Loaned Message overhead

Ideally LoanedMessage construction should not need to zero any memory nor construct any payload data, this must be done by the user later via an emplace API. Construction should only acquire memory for the payload and initialize some meta-data of constant size. The emplace API called by the user would take constructor arguments and populate the payload memory via placement new.

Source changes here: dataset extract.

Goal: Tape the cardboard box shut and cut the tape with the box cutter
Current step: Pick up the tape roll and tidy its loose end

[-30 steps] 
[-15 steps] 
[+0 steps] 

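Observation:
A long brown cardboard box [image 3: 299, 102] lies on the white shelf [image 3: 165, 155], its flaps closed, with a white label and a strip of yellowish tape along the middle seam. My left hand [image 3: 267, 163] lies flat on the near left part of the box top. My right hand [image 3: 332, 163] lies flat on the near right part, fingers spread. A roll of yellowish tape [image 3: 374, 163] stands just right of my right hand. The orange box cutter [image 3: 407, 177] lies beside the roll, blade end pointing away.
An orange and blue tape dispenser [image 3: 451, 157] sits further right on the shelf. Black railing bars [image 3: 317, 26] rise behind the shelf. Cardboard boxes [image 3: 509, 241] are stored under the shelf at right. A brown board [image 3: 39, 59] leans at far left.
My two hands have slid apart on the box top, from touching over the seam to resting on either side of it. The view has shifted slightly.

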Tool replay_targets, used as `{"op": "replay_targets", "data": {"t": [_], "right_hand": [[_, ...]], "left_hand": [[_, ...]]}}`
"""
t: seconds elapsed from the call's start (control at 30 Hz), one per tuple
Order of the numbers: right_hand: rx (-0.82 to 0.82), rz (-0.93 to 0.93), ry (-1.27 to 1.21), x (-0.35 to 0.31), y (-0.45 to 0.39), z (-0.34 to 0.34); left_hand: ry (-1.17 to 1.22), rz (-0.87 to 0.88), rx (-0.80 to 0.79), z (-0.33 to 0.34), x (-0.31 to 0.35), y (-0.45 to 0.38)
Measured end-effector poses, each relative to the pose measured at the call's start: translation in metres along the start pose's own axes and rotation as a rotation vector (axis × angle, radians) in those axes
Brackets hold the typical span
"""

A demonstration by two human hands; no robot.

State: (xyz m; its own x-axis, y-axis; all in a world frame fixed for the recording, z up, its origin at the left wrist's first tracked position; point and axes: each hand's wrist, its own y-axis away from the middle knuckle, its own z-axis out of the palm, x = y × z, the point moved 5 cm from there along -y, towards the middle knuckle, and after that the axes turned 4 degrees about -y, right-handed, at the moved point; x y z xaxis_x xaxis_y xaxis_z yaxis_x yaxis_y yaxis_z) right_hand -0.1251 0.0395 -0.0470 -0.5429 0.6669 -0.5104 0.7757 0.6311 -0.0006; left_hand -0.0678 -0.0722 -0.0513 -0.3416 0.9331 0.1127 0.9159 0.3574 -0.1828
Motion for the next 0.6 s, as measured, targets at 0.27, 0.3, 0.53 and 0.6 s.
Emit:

iox Listener notification overhead

We need some kind of mechanism that informs us that there is data. However, there might be redundancy since the Executor will also look for data and perform other actions. So we are actually listening with two threads for the same data. Both of them use at some point semaphore/futexes as a signal mechanism, which are not exactly cheap (but there are no real alternatives I think). It might be possible to improve the performance of the iox::Listener, but the notification redundancy with the Executor remains.

All of this explains why the data pretty well I think.

  1. If IPC is on we only need to pass a pointer and notify the receiver (no copies needed). Notification cost will be the major factor here.
  2. If IPC is off and we do not use shared memory we avoid the iox::Listener but pay serialization costs. At some point these costs exceed the relatively constant iox::listener costs (but not for small messages).
  3. If we use LoanedMessage we pay the iox::Listener costs but reduce/avoid serialization costs. We also incur the cost of the LoanedMessage constructor/destructor.

Reducing the iox::Listener costs and avoiding unnecessary initialization in LoanedMessage will likely lead to improvements and make the shared memory viable for small messages as well. The latter might require API changes in LoanedMessage to support the emplacement construction. It will probably not be possible to make this faster than true intra process communication via pointer passing and notification.